The process of actually selecting jurors from among my group began with a lottery. All our names were put in an old-fashioned rotating wooden drum, like the kind they use when awarding gate prizes at a fair. One by one, names were picked out, and the selected individuals would approach Justice Code, whereupon he would ask them to “meet eyes with the accused”—by which he meant Bharwani, a tall, lanky, somewhat dazed-seeming youth who remained standing during the entire proceeding, flanked by two police officers. The man’s stare was completely vacant, which made the exercise seem more awkward than unsettling. (After the day was over, I asked an Ontario judge what the point of this eye-locking ritual was, and he had no idea.)
Justice Code also asked the selected jurors whether there was any reason—medical or otherwise—why they would not be able to serve in the required timeframe. (In our case, it was a two-day hearing. Most trials are much longer.) And it was here that the selection process took an odd turn—because answering this question honestly can require prospective jurors to divulge sensitive personal information in front of a room full of strangers. One woman, for instance, indicated that there was no one available to look after her two young children. A man told the judge that he believed the whole ordeal would make him very anxious, and that when he becomes nervous “he has to go to the bathroom.” Another fellow, who listed his occupation as forklift operator, said he would not be able to concentrate on any kind of courtroom proceeding, because his epilepsy medication causes him to be distracted and out of sorts. “Are there a lot of forklift accidents around your workplace?” the judge deadpanned, getting a huge laugh from all of us.
Some of us stopped laughing abruptly when the accused glanced around the room, bewildered by a joke that he didn’t seem to understand. It dawned on me that it was macabre to be sharing laughs in the shadow of a murder trial.
After having disclosed our occupation and the neighbourhood in Toronto where we live, each of us stood in turn as the Crown and defence counsel pronounced on our desirability as jurors—stating either “content” or “challenge.” For any one juror to be accepted, both lawyers had to declare “content.” The process could not go on forever: each lawyer had only twenty challenges to use. But they were “peremptory,” meaning that the lawyers did not have to explain their reasoning.
I could not help but notice that the defence counsel systematically used his challenges to methodically eliminate the female jurors: By the time the entire Jury had been selected, every one of the twelve individuals was a man, almost all of them thirty- and forty-something visible minorities working in technical professions.
The judge told us that we should not be “offended” if we are challenged—that this does not signify we are bad people. This seemed obvious to me. But I must admit that when I was turned down by the Crown (after being deemed acceptable by the defence), I felt an irrational, momentary sting of rejection.

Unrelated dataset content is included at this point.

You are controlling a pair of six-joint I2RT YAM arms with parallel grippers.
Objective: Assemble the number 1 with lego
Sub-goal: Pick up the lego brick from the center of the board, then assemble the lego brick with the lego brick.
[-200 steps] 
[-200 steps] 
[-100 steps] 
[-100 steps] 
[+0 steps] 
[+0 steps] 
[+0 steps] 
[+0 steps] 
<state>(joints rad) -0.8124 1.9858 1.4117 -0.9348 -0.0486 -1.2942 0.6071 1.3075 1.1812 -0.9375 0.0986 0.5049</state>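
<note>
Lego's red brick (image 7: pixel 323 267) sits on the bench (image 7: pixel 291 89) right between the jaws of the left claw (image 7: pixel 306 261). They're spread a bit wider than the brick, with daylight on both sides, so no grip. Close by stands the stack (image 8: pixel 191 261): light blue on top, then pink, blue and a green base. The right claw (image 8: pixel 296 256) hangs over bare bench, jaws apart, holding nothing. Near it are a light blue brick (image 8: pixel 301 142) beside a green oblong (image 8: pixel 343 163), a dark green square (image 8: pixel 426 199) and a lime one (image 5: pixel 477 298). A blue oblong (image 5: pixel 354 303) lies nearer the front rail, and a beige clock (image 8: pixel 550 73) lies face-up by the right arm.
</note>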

The truth is, I was hoping to be accepted, so I could see the jury process from the inside. Yet even if I’d been picked, I never would have been able to write about the experience—because once a juror becomes sworn, he can’t divulge any details of the proceedings in which he participates (let alone publish articles about the experience). While one sometimes sees American jurors on CNN, spilling the beans about how they came to their conclusions, Canadian rules are more strict.
Thus my sense of lingering disappointment: For all I know, this will be the closest I ever come to witnessing the deliberations that lie at the very heart of our criminal justice system.